The line with "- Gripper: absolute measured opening", the line with "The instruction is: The", and all lines between them in the material below: return these exactly, and no others.

§ §

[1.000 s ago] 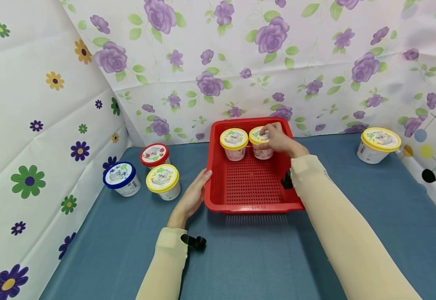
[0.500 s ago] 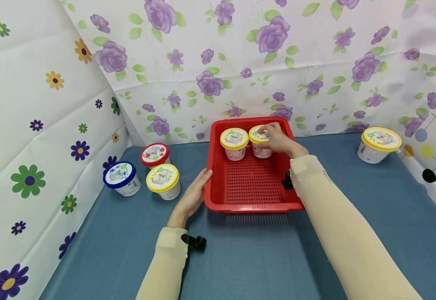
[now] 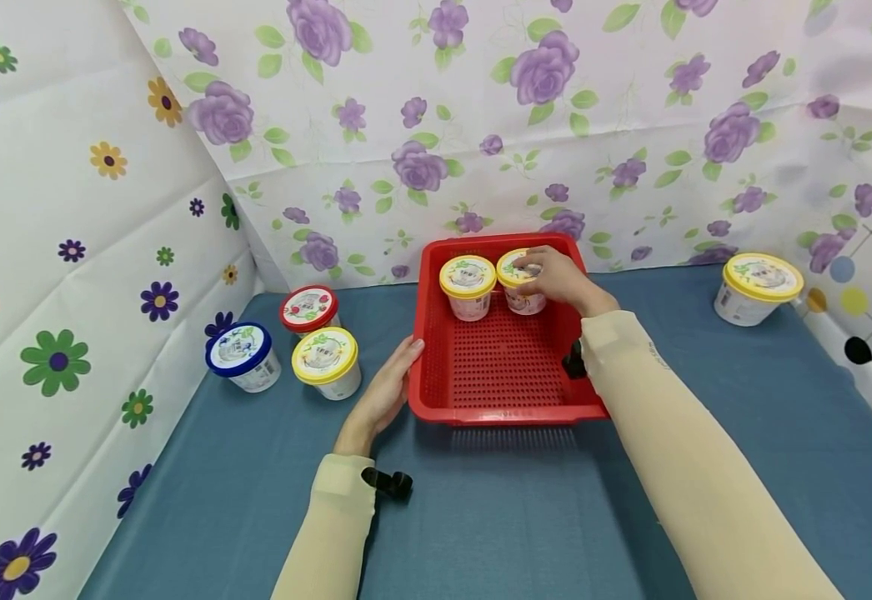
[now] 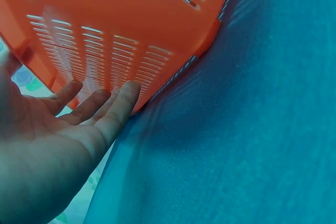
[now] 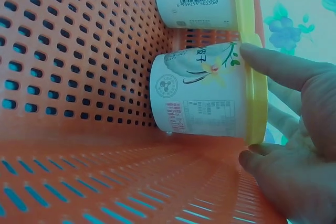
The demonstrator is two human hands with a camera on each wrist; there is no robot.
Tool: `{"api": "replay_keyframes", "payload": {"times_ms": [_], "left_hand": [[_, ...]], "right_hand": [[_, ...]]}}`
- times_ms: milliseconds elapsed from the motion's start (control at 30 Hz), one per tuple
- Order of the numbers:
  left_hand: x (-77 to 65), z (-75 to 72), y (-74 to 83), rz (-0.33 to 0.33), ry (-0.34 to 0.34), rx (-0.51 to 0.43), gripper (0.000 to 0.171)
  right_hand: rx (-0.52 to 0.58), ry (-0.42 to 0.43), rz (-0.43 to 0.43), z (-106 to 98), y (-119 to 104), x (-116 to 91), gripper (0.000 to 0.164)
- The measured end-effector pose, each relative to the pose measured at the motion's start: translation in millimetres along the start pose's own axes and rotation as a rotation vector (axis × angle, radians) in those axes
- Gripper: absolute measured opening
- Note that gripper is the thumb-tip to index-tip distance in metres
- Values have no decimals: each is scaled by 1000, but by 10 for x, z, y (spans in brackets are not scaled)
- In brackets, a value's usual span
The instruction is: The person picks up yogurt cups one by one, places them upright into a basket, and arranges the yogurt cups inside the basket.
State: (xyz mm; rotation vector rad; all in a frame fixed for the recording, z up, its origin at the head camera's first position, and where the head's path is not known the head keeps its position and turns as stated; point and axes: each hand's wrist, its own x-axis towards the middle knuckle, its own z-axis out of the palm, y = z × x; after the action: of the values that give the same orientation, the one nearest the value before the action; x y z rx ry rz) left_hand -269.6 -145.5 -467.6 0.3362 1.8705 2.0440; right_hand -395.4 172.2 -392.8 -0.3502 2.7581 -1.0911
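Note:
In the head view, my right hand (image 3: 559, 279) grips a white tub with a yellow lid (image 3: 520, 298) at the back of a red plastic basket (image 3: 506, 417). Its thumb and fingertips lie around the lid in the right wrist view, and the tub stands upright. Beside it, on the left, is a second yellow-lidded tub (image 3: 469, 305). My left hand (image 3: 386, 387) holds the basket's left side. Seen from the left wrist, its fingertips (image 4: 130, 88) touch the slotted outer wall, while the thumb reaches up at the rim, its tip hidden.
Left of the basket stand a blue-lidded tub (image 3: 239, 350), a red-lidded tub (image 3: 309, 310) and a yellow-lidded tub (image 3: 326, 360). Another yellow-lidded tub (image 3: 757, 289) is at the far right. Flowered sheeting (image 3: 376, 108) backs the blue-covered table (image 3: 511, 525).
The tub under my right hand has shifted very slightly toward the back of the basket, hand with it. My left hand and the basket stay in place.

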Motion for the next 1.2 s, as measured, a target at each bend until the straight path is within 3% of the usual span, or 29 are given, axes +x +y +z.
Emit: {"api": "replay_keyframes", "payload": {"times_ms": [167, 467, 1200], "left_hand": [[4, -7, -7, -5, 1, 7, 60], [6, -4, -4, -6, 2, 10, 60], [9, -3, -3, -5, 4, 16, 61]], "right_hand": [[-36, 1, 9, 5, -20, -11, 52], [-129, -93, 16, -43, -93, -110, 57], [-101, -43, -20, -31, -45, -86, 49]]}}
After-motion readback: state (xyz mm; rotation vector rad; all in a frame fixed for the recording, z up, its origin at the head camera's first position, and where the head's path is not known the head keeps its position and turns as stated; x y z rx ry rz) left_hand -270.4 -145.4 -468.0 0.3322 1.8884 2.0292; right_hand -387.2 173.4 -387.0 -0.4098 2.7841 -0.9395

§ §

Result —
- Gripper: absolute measured opening
- Note that gripper is the thumb-tip to index-tip distance in metres
- Values have no decimals: each is scaled by 1000, but by 10 for x, z, y (spans in brackets are not scaled)
- In brackets, a value's usual span
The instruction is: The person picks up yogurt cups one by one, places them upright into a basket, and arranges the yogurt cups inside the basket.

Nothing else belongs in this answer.